:: WORK INSTRUCTIONS ::
Repeat the listing exactly. The images do not belong in the copy.

:: DATA EXCERPT ::
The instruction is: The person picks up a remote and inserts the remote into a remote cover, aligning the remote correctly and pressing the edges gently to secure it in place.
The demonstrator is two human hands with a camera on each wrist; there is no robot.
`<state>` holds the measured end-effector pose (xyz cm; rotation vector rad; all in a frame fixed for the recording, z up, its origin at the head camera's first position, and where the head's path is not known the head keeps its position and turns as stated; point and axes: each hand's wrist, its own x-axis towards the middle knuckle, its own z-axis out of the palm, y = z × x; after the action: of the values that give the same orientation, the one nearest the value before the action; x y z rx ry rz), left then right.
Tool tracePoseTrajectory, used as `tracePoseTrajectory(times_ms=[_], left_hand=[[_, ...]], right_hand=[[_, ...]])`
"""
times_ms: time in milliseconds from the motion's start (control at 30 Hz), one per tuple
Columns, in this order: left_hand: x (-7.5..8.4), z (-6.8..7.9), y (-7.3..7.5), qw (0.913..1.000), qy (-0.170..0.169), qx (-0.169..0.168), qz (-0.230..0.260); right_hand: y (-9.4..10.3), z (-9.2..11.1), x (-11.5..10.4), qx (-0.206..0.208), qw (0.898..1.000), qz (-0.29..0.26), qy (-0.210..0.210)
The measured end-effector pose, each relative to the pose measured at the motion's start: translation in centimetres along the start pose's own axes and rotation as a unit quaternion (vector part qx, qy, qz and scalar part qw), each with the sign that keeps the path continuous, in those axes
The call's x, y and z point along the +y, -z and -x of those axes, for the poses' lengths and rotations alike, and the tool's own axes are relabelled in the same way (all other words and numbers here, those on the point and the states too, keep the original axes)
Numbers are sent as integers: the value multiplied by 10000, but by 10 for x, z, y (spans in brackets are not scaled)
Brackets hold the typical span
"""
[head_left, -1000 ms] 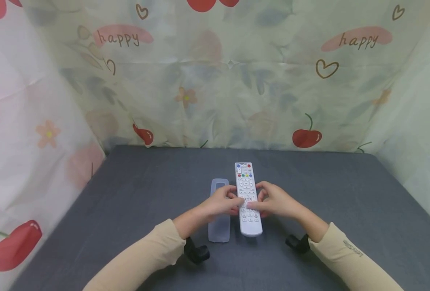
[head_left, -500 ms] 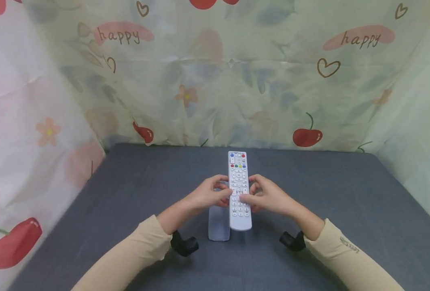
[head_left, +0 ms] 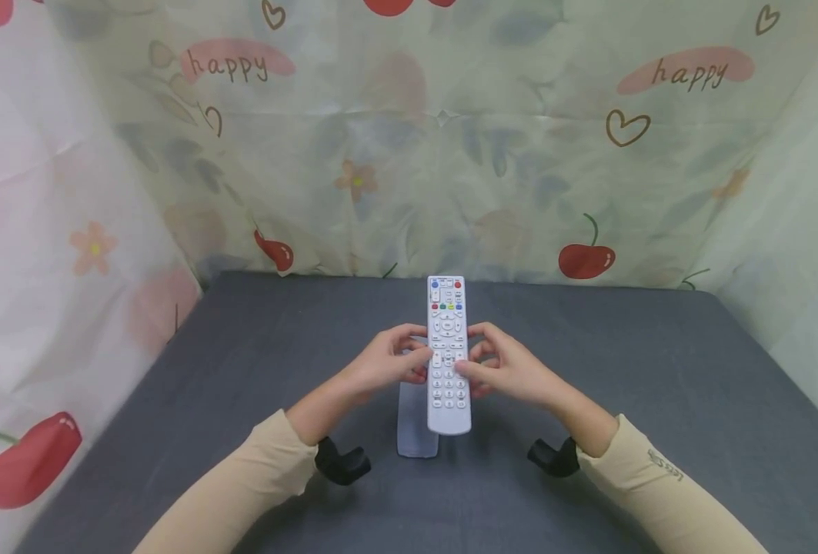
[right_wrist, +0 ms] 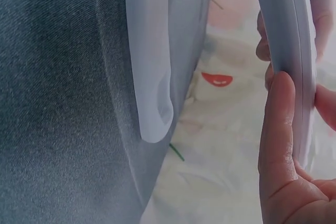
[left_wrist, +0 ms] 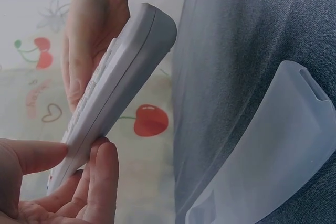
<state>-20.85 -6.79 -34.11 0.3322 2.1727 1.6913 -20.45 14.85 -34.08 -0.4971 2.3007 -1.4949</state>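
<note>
In the head view, a white remote [head_left: 447, 342] is held up off the dark tabletop [head_left: 609, 362], the left hand [head_left: 389, 358] pinching its nine o'clock edge, the right hand [head_left: 509, 368] its three o'clock edge. Towards seven o'clock, a translucent cover [head_left: 418, 425] lies on the tabletop, partly hidden.

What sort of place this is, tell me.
Probably a small recording booth: pale cherry-printed sheeting hangs on three sides of a dark grey fabric-covered table, with two small black wrist-worn devices in view.
</note>
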Motion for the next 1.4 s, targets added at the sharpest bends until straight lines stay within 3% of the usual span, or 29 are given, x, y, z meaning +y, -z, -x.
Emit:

:: TASK ANSWER ::
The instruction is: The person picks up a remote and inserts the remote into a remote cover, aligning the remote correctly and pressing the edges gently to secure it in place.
The demonstrator is two human hands with a camera on each wrist; there is no robot.
`<state>` holds the measured end-effector pose (xyz cm; rotation vector rad; all in a frame fixed for the recording, z up, its origin at the head camera's first position, and where the head's path is not known the head keeps its position and turns as stated; point and axes: each hand's wrist, its own x-axis towards the middle knuckle, its own z-axis out of the palm, y = z × x; after the action: of the values that give the same orientation, the one nearest the value before the action; x y z rx ry rz), left then right.
Tool tracePoseTrajectory, used as `tracePoseTrajectory(times_ms=[_], left_hand=[[_, ...]], right_hand=[[_, ...]])`
"""
times_ms: time in milliseconds from the motion's start (control at 30 Hz), one per tuple
Columns, in this order: left_hand: x (-7.5..8.4), z (-6.8..7.9), y (-7.3..7.5), qw (0.913..1.000), qy (-0.170..0.169), qx (-0.169..0.168), qz (-0.230..0.260); right_hand: y (-9.4..10.3), z (-9.2..11.1), x (-11.5..10.4), qx (-0.206..0.208), qw (0.898..1.000), qz (-0.29..0.26), qy (-0.210..0.210)
The measured end-effector pose, each relative to the pose measured at the motion's start: translation in centimetres along the start pose's own axes and rotation as a unit quaternion (vector part qx, qy, qz and scalar part qw), each with the sign that keeps the path continuous, in those axes
The call's x, y and z point along the +y, -z and -x of those axes, for the poses' lengths and rotations alike, and the tool's own axes are relabelled in the same way (all other words and numbers here, those on the point and the states too, keep the original axes)
Numbers are sent as integers: the value multiplied by 10000, but by 10 for x, z, y (spans in brackets are not scaled)
Brackets hold the typical span
"""
[head_left, -1000 ms] 
[head_left, -500 ms] 
[head_left, +0 ms] 
[right_wrist, +0 ms] 
[left_wrist, +0 ms] 
<state>-20.85 -6.79 -34.11 0.3322 2.1727 1.6913 -20.45 14.85 -34.08 -0.4971 2.3007 -1.4949</state>
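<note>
In the head view, a white remote [head_left: 447, 342] is held up off the dark tabletop [head_left: 609, 362], the left hand [head_left: 389, 358] pinching its nine o'clock edge, the right hand [head_left: 509, 368] its three o'clock edge. Towards seven o'clock, a translucent cover [head_left: 418, 425] lies on the tabletop, partly hidden.

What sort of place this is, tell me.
Probably a small recording booth: pale cherry-printed sheeting hangs on three sides of a dark grey fabric-covered table, with two small black wrist-worn devices in view.
</note>
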Motion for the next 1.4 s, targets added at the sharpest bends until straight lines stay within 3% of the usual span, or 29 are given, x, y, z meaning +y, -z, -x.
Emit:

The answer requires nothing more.